(Aim of the exercise) Return every line below exactly as written.

+===+

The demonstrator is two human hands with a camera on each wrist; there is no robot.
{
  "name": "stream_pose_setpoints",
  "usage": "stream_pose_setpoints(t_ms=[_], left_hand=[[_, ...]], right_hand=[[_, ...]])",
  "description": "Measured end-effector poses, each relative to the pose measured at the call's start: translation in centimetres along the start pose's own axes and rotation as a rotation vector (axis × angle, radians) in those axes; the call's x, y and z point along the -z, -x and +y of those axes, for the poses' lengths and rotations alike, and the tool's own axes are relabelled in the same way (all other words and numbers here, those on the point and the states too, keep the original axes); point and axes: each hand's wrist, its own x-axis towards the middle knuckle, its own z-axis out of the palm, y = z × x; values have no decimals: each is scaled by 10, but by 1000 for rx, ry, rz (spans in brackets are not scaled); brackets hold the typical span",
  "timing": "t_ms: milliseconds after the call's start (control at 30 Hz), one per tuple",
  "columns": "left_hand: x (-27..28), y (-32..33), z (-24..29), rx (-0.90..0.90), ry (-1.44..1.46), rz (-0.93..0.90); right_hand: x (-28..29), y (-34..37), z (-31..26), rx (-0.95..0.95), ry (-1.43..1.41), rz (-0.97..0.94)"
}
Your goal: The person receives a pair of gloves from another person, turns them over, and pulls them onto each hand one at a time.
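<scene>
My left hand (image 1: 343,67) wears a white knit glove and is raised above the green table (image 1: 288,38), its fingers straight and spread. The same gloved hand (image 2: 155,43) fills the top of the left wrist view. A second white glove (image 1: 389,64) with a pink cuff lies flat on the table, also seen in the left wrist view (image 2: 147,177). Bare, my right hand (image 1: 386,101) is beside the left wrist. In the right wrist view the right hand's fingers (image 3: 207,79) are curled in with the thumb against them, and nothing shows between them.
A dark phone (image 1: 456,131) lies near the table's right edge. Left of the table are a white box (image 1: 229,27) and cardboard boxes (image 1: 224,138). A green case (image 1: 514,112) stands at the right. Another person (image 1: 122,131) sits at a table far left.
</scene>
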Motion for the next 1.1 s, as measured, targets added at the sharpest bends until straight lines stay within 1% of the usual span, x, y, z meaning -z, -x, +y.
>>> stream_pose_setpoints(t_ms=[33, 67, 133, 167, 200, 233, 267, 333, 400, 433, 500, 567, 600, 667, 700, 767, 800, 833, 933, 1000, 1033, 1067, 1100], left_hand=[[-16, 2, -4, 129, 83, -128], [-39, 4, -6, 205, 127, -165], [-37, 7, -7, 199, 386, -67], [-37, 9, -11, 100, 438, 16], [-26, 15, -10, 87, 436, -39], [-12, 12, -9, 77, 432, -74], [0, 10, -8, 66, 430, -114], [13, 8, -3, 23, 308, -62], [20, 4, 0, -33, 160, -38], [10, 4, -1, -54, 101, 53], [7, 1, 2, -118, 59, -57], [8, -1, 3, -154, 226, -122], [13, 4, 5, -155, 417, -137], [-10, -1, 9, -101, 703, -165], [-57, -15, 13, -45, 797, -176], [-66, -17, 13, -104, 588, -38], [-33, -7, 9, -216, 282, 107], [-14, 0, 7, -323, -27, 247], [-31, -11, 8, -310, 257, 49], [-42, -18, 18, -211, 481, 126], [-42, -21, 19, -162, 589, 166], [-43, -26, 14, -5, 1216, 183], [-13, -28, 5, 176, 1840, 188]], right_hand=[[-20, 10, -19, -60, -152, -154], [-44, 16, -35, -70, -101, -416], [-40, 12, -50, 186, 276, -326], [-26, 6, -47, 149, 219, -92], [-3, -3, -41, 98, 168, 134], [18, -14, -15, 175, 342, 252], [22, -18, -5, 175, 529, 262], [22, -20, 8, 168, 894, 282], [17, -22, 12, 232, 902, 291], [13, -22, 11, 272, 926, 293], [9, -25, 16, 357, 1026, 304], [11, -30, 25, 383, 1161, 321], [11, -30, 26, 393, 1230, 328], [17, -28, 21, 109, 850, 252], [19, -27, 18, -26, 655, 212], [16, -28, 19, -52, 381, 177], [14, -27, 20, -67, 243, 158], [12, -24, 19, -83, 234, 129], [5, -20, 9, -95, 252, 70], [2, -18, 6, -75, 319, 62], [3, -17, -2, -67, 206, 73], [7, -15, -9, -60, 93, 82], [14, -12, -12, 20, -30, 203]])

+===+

(Response to the task)
The demonstrator is two human hands with a camera on each wrist; there is no robot.
{
  "name": "stream_pose_setpoints",
  "usage": "stream_pose_setpoints(t_ms=[_], left_hand=[[_, ...]], right_hand=[[_, ...]])",
  "description": "Measured end-effector poses, each relative to the pose measured at the call's start: translation in centimetres along the start pose's own axes and rotation as a rotation vector (axis × angle, radians) in those axes; the call's x, y and z point along the -z, -x and +y of those axes, for the poses' lengths and rotations alike, and the tool's own axes are relabelled in the same way (all other words and numbers here, those on the point and the states too, keep the original axes); point and axes: each hand's wrist, its own x-axis towards the middle knuckle, its own z-axis out of the palm, y = z × x; values have no decimals: each is scaled by 10, but by 1000 for rx, ry, rz (spans in brackets are not scaled); brackets hold the typical span",
  "timing": "t_ms: milliseconds after the call's start (control at 30 Hz), one per tuple",
  "columns": "left_hand: x (-27..28), y (-32..33), z (-24..29), rx (-0.90..0.90), ry (-1.44..1.46), rz (-0.93..0.90); right_hand: x (-28..29), y (-34..37), z (-31..26), rx (-0.95..0.95), ry (-1.43..1.41), rz (-0.97..0.94)"
}
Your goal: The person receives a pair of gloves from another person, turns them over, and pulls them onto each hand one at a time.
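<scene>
My left hand (image 1: 343,67) wears a white knit glove and is raised above the green table (image 1: 288,38), its fingers straight and spread. The same gloved hand (image 2: 155,43) fills the top of the left wrist view. A second white glove (image 1: 389,64) with a pink cuff lies flat on the table, also seen in the left wrist view (image 2: 147,177). Bare, my right hand (image 1: 386,101) is beside the left wrist. In the right wrist view the right hand's fingers (image 3: 207,79) are curled in with the thumb against them, and nothing shows between them.
A dark phone (image 1: 456,131) lies near the table's right edge. Left of the table are a white box (image 1: 229,27) and cardboard boxes (image 1: 224,138). A green case (image 1: 514,112) stands at the right. Another person (image 1: 122,131) sits at a table far left.
</scene>
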Motion for the next 1.1 s, as measured, targets added at the sharpest bends until straight lines stay within 1% of the usual span, x, y, z meaning -z, -x, +y.
>>> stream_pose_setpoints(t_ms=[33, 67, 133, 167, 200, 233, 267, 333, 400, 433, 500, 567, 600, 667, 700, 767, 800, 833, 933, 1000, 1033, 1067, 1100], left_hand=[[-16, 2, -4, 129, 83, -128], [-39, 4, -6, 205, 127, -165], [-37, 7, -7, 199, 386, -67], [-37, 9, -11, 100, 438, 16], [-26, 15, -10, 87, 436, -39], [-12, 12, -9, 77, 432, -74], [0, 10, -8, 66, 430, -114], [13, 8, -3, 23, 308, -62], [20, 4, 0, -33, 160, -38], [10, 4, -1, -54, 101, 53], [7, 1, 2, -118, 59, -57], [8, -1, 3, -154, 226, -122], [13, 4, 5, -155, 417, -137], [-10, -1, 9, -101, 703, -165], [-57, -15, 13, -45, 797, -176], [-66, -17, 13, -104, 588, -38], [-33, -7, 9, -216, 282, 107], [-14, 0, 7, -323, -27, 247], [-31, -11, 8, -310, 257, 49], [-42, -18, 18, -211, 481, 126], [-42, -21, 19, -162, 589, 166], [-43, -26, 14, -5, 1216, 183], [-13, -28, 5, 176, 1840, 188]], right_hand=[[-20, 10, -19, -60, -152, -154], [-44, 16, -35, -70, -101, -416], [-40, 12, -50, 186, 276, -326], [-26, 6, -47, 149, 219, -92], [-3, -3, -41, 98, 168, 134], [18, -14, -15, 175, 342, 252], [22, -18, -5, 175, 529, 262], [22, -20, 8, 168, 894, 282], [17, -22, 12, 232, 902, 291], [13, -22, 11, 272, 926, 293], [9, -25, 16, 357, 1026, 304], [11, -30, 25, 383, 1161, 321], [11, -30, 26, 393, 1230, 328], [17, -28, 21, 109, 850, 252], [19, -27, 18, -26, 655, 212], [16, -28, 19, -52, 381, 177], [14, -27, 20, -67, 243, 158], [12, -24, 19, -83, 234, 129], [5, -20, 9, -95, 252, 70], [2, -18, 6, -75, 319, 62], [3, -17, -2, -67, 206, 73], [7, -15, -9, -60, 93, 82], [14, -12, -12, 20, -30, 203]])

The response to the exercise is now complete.